LISA Gravitational Wave Sources in A Time-Varying Galactic Stochastic Background
Matthew C. Digman, Neil J. Cornish

TL;DR
This paper discusses how the LISA mission's noise background varies over time due to instrumental and astrophysical factors, affecting detection sensitivity and multi-messenger observation strategies.
Contribution
It analyzes the impact of time-varying galactic and instrumental noise backgrounds on LISA's gravitational wave detection capabilities.
Findings
Noise backgrounds vary significantly over the mission duration.
Galactic binary background amplitude varies with the antenna pattern rotation.

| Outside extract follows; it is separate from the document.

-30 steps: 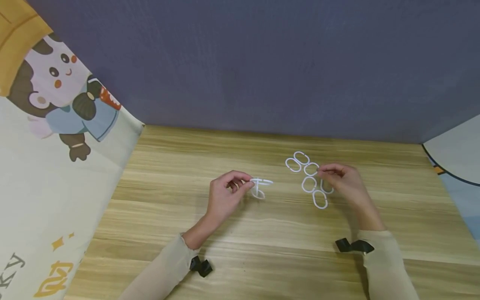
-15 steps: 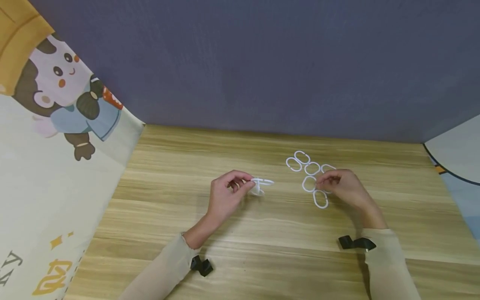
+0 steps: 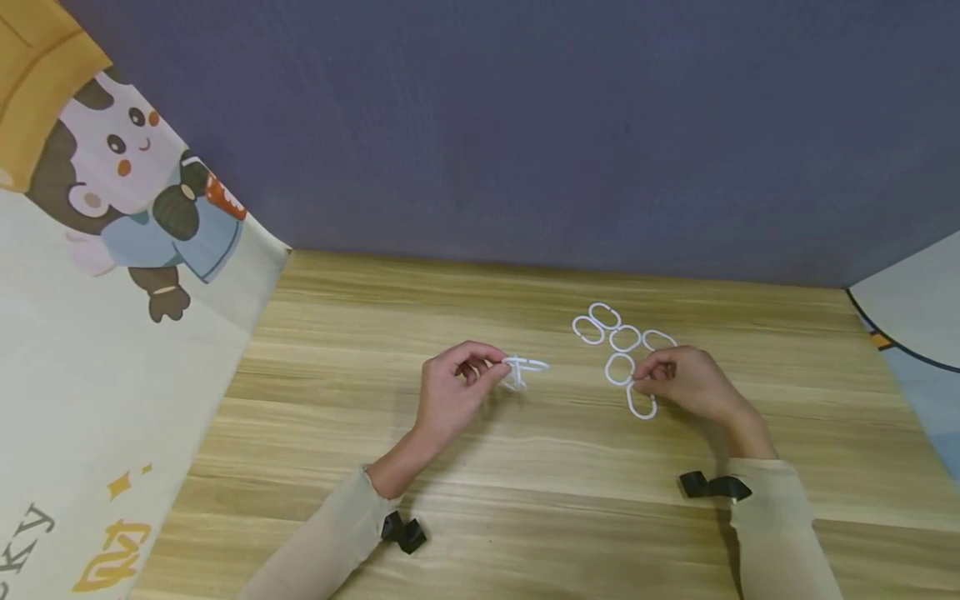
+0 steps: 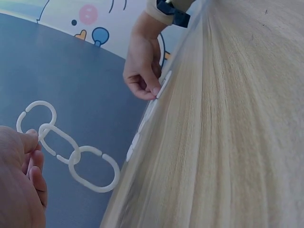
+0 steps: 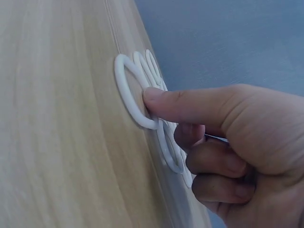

Sensitivity to sources depends on sky location and time.
Abstract
A unique challenge for data analysis with the Laser Interferometer Space Antenna (LISA) is that the noise backgrounds from instrumental noise and astrophysical sources will change significantly over both the year and the entire mission. Variations in the noise levels will be on time scales comparable to, or shorter than, the time most signals spend in the detector's sensitive band. The variation in the amplitude of the galactic stochastic GW background from galactic binaries as the antenna pattern rotates relative to the galactic center is a particularly significant component of the noise variation. LISA's sensitivity to different source classes will therefore vary as a function of sky location and time. The variation will impact both overall signal-to-noise and the efficiency of alerts to EM observers to search for multi-messenger counterparts.